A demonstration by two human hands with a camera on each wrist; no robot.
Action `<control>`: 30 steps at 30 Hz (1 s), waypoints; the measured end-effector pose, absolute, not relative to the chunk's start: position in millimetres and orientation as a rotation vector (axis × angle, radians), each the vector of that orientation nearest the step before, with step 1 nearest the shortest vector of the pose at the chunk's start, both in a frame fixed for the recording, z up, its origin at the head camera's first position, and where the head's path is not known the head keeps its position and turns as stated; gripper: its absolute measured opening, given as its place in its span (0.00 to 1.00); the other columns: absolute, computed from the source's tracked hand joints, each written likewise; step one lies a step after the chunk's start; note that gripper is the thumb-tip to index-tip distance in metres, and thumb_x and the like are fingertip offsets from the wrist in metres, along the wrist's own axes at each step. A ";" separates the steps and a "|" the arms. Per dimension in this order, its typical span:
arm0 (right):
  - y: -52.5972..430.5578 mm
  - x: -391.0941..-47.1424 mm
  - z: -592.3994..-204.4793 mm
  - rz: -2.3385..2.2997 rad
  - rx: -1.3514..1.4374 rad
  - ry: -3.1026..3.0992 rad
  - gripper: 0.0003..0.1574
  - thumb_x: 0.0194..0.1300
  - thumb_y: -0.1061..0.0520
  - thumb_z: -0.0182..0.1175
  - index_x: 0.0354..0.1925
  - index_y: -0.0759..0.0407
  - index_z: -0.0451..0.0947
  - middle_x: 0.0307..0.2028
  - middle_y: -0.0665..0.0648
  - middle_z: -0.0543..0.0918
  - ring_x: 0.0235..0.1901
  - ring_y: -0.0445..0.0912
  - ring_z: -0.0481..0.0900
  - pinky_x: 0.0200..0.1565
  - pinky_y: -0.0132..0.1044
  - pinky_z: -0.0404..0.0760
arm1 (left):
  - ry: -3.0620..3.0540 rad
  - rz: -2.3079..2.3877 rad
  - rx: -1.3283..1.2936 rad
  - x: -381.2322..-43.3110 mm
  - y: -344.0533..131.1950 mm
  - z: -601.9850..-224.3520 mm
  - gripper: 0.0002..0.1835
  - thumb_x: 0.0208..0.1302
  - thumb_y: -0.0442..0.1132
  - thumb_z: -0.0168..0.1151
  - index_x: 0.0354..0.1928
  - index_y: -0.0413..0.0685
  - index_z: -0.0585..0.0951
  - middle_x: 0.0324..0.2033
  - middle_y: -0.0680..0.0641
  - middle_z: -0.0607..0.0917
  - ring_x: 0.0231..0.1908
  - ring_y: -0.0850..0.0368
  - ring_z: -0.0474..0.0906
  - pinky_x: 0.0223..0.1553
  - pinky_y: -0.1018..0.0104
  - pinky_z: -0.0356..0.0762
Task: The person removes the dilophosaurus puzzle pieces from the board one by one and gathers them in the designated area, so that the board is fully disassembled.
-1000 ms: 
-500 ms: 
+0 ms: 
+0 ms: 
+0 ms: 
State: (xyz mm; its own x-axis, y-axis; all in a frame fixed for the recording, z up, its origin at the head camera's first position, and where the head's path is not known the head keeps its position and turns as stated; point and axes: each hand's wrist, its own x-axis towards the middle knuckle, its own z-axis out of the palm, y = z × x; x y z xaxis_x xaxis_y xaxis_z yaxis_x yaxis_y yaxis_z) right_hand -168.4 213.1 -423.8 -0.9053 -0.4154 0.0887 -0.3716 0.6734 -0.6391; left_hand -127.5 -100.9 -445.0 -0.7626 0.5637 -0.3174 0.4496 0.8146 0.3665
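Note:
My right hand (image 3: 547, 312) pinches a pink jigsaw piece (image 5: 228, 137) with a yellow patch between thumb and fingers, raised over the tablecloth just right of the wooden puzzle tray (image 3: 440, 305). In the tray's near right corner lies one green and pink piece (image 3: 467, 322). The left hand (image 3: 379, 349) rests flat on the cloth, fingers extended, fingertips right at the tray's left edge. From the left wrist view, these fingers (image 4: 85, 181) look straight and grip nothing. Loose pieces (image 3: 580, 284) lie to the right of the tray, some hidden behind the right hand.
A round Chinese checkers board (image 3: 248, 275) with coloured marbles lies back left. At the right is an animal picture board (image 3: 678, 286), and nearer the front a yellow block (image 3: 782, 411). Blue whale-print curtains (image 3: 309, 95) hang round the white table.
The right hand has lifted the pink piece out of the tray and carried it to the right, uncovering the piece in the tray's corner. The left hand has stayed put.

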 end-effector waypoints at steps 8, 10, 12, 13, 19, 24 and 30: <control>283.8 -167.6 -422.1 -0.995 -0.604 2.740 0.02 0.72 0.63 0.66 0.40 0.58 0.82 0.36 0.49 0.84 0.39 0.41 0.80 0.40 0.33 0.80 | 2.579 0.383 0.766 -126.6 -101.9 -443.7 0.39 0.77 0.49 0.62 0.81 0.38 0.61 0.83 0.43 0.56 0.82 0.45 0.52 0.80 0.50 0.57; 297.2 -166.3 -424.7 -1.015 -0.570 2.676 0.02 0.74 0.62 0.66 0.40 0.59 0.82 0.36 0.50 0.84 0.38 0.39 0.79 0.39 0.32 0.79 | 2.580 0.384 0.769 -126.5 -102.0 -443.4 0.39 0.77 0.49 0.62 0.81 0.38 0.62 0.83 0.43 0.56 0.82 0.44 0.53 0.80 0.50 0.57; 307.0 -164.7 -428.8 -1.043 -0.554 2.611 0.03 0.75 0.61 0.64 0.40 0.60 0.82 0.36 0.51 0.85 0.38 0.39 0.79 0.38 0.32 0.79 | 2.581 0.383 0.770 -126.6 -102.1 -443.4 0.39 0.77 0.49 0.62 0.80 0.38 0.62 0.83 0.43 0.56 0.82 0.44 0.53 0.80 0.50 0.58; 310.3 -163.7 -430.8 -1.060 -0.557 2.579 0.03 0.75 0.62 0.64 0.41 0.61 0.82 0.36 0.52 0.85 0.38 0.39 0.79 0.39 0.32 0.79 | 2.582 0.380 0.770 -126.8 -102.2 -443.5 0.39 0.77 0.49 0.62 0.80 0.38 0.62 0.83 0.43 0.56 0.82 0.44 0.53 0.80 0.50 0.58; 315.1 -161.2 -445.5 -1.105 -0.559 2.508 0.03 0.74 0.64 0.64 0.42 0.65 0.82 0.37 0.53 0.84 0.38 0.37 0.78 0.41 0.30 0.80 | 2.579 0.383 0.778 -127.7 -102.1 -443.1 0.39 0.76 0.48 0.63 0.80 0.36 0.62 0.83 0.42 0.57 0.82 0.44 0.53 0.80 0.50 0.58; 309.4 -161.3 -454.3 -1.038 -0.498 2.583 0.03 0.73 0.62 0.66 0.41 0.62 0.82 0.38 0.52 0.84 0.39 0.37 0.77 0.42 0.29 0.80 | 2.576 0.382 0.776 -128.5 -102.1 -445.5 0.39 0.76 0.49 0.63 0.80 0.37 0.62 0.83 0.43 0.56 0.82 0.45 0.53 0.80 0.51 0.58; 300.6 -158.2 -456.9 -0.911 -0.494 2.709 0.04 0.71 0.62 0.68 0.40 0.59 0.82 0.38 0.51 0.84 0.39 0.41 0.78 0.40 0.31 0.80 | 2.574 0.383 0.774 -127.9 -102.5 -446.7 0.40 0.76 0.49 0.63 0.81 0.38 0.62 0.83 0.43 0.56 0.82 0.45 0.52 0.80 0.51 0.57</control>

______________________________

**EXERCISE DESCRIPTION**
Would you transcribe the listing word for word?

**THE COMPLETED TASK**
A demonstration by two human hands with a camera on each wrist; no robot.
Action `<control>`: 30 steps at 30 Hz (1 s), waypoints; the measured end-effector pose, absolute, not relative to the chunk's start: position in millimetres and orientation as a rotation vector (axis × angle, radians), each the vector of that orientation nearest the step before, with step 1 nearest the shortest vector of the pose at the chunk's start, both in a frame fixed for the recording, z up, its origin at the head camera's first position, and where the head's path is not known the head keeps its position and turns as stated; gripper: its absolute measured opening, given as its place in its span (0.00 to 1.00); the other columns: absolute, computed from the source's tracked hand joints, each written likewise; step one lies a step after the chunk's start; note that gripper is the thumb-tip to index-tip distance in metres, and thumb_x and the like are fingertip offsets from the wrist in metres, along the wrist's own axes at each step. A ";" separates the steps and a "|" the arms. Per dimension in this order, its typical span:
arm0 (right):
  - y: -52.5972..430.5578 mm
  - x: -391.0941..-47.1424 mm
  - z: -592.3994..-204.4793 mm
  - rz: -2.3385..2.2997 rad
  - rx: -1.3514..1.4374 rad
  - ry: -3.1026..3.0992 rad
  - gripper: 0.0003..0.1574
  - thumb_x: 0.0194..0.1300
  - thumb_y: -0.1061..0.0520
  - thumb_z: -0.0182..0.1175
  - index_x: 0.0354..0.1925
  - index_y: -0.0759..0.0407
  - index_z: -0.0451..0.0947
  - middle_x: 0.0307..0.2028
  - middle_y: -0.0665..0.0648
  - middle_z: -0.0543..0.0918
  - ring_x: 0.0235..0.1901
  - ring_y: -0.0445..0.0912
  - ring_z: -0.0481..0.0900
  - pinky_x: 0.0200..0.1565
  - pinky_y: -0.0132..0.1044
  - pinky_z: -0.0404..0.0760
arm1 (left):
  - ry: -3.0620..3.0540 rad
  - rz: -2.3079..2.3877 rad
  - rx: -1.3283..1.2936 rad
  - x: -381.2322..-43.3110 mm
  - y: -344.0533..131.1950 mm
  - z: -601.9850..-224.3520 mm
  - gripper: 0.0002..0.1835
  - thumb_x: 0.0208..0.1302
  - thumb_y: -0.0442..0.1132
  - thumb_z: -0.0168..0.1151
  - index_x: 0.0354..0.1928
  - index_y: -0.0413..0.0685
  - index_z: -0.0585..0.0951
  - middle_x: 0.0324..0.2033
  - middle_y: -0.0680..0.0641
  - middle_z: -0.0607..0.0917
  - ring_x: 0.0231..0.1908
  - ring_y: -0.0850..0.0368
  - ring_z: -0.0474..0.0906
  - pinky_x: 0.0223..0.1553
  - pinky_y: -0.1018..0.0104
  - pinky_z: -0.0356..0.0762
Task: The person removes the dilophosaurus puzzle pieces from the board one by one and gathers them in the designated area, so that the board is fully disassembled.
-1000 ms: 
-500 ms: 
+0 ms: 
+0 ms: 
+0 ms: 
State: (xyz mm; its own x-axis, y-axis; all in a frame fixed for the recording, z up, its origin at the head camera's first position, and where the head's path is not known the head keeps its position and turns as stated; point and axes: each hand's wrist, its own x-axis towards the middle knuckle, its own z-axis out of the palm, y = z × x; x y z xaxis_x xaxis_y xaxis_z yaxis_x yaxis_y yaxis_z) right_hand -168.4 213.1 -423.8 -0.9053 -0.4154 0.0887 -0.3716 0.6734 -0.6391; left_hand -127.5 -100.9 -445.0 -0.7626 0.5637 -0.3174 0.4496 0.8146 0.3665
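Note:
My right hand (image 3: 547, 312) pinches a pink jigsaw piece (image 5: 228, 137) with a yellow patch between thumb and fingers, raised over the tablecloth just right of the wooden puzzle tray (image 3: 440, 305). In the tray's near right corner lies one green and pink piece (image 3: 467, 322). The left hand (image 3: 379, 349) rests flat on the cloth, fingers extended, fingertips right at the tray's left edge. From the left wrist view, these fingers (image 4: 85, 181) look straight and grip nothing. Loose pieces (image 3: 580, 284) lie to the right of the tray, some hidden behind the right hand.
A round Chinese checkers board (image 3: 248, 275) with coloured marbles lies back left. At the right is an animal picture board (image 3: 678, 286), and nearer the front a yellow block (image 3: 782, 411). Blue whale-print curtains (image 3: 309, 95) hang round the white table.
The right hand has lifted the pink piece out of the tray and carried it to the right, uncovering the piece in the tray's corner. The left hand has stayed put.
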
 end-effector waypoints at steps 8, 10, 12, 13, 19, 24 and 30: <control>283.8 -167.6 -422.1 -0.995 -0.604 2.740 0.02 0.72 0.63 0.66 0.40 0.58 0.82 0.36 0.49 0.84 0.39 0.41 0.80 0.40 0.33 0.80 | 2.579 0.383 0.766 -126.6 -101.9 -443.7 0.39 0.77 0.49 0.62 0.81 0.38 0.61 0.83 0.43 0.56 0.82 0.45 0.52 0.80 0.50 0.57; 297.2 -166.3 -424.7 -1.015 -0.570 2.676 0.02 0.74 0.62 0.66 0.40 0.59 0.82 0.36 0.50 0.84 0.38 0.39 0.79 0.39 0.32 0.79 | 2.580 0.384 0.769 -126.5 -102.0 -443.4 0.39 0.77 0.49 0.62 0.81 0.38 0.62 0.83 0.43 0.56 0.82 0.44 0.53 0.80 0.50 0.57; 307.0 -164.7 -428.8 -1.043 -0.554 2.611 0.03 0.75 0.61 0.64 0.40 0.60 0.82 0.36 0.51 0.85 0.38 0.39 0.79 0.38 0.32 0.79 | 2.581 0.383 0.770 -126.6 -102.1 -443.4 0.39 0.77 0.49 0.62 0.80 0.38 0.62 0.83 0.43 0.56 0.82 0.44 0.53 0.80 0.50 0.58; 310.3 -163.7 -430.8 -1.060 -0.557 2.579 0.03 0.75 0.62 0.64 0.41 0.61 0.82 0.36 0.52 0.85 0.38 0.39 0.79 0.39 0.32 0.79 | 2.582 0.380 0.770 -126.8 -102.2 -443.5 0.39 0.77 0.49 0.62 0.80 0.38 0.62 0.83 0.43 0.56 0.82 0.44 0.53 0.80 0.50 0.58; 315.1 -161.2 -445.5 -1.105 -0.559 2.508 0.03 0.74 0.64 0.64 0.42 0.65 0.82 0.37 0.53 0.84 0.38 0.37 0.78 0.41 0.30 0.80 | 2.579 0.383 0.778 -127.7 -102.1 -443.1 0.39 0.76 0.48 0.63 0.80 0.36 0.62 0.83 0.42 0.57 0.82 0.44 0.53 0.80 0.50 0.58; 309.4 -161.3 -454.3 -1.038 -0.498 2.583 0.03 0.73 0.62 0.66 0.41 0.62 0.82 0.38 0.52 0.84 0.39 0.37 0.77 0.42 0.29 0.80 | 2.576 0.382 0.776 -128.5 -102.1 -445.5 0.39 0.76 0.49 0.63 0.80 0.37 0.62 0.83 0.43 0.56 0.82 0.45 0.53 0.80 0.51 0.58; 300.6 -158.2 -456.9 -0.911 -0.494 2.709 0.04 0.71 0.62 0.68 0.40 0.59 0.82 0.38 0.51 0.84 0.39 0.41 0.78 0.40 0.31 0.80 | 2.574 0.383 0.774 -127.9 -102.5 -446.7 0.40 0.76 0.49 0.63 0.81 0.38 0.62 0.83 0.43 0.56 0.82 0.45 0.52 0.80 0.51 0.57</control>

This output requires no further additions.